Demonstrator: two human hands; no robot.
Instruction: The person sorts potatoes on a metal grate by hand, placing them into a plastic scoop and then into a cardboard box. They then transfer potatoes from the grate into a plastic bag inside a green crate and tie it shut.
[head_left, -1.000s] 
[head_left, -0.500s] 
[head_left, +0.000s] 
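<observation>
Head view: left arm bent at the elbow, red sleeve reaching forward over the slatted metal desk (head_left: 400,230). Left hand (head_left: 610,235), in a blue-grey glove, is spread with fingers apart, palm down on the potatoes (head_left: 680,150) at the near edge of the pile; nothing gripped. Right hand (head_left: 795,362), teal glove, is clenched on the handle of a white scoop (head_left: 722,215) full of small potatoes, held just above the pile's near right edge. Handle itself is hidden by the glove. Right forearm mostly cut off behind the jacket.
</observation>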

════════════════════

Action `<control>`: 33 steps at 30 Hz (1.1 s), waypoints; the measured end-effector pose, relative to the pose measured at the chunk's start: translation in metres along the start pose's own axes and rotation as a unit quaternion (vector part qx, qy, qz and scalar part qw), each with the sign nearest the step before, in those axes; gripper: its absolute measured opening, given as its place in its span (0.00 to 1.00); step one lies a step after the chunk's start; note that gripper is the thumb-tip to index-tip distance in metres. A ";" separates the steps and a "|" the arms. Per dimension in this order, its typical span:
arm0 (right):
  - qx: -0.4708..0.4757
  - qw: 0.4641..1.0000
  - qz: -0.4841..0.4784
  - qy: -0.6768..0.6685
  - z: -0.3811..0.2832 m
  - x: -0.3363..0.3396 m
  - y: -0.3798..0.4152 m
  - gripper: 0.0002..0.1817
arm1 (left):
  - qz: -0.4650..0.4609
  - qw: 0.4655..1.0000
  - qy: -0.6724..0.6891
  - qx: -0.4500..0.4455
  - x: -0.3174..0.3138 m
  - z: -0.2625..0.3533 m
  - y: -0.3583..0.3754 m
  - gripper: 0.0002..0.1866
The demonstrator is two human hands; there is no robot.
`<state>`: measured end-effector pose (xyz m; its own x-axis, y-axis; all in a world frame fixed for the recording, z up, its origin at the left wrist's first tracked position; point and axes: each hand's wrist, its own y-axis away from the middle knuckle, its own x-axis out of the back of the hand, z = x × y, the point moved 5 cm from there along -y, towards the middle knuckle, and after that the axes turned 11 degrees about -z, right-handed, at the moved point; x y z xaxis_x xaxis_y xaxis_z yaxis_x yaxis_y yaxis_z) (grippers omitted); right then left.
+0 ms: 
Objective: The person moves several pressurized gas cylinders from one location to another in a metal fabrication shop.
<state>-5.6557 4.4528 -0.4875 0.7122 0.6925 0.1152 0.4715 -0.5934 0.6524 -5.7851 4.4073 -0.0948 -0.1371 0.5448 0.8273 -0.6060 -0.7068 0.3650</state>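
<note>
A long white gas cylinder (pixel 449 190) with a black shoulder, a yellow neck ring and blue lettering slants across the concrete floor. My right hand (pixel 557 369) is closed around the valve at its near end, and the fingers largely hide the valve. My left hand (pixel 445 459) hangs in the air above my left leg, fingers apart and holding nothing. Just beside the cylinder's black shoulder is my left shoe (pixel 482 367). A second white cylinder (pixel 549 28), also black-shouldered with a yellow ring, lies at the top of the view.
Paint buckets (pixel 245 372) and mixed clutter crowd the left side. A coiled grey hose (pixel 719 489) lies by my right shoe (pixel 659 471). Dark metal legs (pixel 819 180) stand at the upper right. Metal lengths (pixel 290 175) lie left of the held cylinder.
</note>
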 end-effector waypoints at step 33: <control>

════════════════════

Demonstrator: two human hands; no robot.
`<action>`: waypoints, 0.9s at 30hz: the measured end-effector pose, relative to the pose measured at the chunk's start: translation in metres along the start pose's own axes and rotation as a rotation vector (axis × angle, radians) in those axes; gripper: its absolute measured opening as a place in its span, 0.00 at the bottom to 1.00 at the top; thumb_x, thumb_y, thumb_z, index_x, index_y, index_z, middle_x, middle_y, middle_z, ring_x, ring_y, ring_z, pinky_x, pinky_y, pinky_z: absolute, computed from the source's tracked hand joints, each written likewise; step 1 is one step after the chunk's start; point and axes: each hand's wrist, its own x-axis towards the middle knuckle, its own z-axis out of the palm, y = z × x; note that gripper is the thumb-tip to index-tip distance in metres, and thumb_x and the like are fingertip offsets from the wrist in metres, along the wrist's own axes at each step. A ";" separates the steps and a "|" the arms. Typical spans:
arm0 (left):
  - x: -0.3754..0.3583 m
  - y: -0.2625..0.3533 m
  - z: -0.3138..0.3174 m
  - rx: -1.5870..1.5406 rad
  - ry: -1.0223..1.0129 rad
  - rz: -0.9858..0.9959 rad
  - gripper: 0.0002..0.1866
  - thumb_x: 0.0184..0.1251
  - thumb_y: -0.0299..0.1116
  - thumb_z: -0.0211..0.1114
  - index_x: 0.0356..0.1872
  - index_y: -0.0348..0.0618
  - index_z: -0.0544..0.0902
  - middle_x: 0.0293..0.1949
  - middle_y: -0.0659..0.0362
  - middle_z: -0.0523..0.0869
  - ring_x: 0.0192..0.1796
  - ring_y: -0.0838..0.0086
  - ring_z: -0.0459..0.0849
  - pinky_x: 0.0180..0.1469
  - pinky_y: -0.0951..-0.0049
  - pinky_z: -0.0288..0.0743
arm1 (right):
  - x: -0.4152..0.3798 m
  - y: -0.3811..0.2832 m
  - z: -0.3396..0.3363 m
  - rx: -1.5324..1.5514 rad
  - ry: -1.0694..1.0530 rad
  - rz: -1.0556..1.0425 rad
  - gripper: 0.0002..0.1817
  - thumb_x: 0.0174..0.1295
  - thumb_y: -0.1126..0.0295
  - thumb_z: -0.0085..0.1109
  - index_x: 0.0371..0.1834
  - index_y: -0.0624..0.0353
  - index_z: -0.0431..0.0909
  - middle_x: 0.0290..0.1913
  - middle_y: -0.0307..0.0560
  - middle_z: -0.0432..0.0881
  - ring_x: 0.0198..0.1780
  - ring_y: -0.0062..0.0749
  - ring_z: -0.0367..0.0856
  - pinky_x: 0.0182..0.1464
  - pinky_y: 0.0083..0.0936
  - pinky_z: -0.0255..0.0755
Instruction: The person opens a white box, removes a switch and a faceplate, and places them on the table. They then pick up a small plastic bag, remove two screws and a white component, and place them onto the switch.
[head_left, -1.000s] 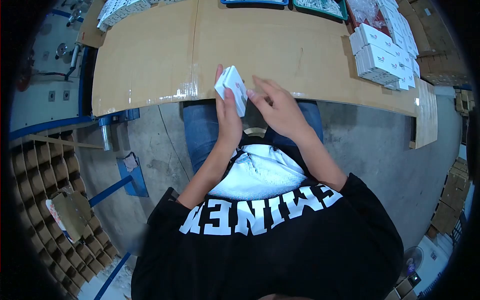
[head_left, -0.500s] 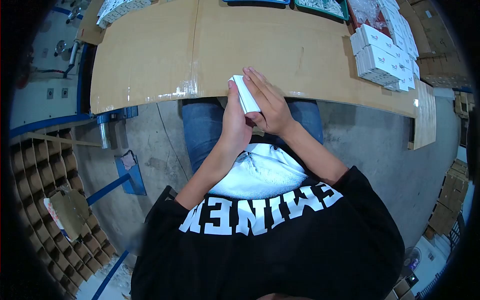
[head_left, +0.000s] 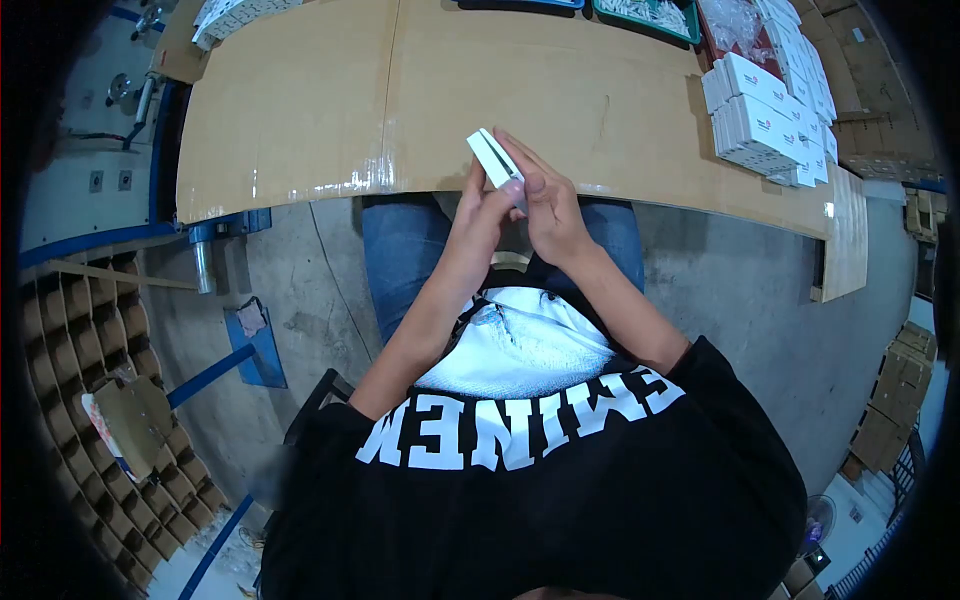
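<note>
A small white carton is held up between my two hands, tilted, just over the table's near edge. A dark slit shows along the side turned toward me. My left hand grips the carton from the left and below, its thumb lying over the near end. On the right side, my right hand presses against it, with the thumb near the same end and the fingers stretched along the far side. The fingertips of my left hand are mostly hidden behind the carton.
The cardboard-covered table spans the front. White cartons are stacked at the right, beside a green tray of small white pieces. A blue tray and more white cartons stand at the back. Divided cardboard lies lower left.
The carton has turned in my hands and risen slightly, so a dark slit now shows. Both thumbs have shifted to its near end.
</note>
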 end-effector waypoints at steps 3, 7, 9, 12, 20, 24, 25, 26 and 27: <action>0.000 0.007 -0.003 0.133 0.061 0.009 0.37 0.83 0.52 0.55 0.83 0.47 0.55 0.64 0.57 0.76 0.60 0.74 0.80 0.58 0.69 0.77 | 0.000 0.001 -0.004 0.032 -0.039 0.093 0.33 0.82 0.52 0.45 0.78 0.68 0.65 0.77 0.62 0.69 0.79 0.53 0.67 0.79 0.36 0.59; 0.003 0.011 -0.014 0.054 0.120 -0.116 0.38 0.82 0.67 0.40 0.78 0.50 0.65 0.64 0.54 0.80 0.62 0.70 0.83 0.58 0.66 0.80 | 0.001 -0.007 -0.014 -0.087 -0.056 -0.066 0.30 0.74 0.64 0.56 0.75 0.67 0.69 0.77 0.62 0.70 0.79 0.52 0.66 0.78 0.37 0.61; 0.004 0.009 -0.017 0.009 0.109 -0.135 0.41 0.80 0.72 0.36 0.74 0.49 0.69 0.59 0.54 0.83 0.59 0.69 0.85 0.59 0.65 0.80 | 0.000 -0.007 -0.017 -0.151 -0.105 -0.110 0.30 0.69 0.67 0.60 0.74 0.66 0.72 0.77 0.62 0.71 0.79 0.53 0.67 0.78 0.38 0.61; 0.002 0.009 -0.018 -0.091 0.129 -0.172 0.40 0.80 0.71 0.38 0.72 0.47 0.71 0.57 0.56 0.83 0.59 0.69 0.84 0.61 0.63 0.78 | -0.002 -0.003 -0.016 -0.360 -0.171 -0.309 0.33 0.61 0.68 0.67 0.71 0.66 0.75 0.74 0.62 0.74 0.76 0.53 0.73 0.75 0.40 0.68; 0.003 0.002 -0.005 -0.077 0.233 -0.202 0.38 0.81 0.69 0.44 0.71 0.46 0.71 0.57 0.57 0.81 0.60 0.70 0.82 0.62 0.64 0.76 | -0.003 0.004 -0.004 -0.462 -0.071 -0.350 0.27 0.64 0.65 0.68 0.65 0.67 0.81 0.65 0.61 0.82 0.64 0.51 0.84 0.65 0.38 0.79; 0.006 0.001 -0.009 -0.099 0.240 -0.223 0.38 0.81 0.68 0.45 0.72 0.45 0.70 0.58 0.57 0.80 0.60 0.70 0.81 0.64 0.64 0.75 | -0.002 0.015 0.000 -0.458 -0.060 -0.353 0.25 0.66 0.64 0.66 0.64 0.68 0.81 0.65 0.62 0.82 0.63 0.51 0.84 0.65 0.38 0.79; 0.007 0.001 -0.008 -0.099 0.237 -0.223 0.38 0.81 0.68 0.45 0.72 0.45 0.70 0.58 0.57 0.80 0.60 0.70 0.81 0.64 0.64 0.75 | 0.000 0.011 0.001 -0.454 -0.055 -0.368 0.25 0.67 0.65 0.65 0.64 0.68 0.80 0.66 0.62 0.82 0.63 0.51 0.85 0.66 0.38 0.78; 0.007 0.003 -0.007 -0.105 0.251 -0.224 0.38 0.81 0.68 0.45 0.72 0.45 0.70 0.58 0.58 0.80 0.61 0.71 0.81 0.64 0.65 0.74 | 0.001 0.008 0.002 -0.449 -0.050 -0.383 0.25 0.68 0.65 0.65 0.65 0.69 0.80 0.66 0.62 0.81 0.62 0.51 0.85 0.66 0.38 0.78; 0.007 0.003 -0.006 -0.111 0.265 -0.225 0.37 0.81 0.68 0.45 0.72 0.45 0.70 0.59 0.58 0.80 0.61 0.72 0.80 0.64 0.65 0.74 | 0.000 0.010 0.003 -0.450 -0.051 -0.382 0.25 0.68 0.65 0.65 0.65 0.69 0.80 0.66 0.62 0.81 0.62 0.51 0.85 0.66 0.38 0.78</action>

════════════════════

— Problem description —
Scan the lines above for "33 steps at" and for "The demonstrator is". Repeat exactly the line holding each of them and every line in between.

— Result below —
Action `<control>`: 33 steps at 30 Hz (1.1 s), waypoints; the measured end-effector pose, relative to the pose measured at the chunk's start: translation in metres along the start pose's own axes and rotation as a unit quaternion (vector part qx, qy, qz and scalar part qw), each with the sign nearest the step before, in those axes; gripper: its absolute measured opening, given as its place in its span (0.00 to 1.00); step one lies a step after the chunk's start; note that gripper is the thumb-tip to index-tip distance in metres. A ";" separates the steps and a "|" the arms. Per dimension in this order, its typical span:
arm0 (right):
  - qx: -0.4708..0.4757
  - qw: 0.4641..1.0000
  - qz: -0.4841..0.4784
  - qy: -0.6768..0.6685
  - z: -0.3811..0.2832 m
  - x: -0.3363..0.3396 m
  - y: -0.3798..0.4152 m
  - gripper: 0.0002..0.1817
arm1 (left):
  - qz: -0.4650..0.4609
  - qw: 0.4655..1.0000
  - qy: -0.6724..0.6891
  - qx: -0.4500..0.4455
  - x: -0.3174..0.3138 m
  - z: -0.2625..0.3533 m
  - y: -0.3583..0.3754 m
  - gripper: 0.0002..0.1866
The demonstrator is two human hands; there is no robot.

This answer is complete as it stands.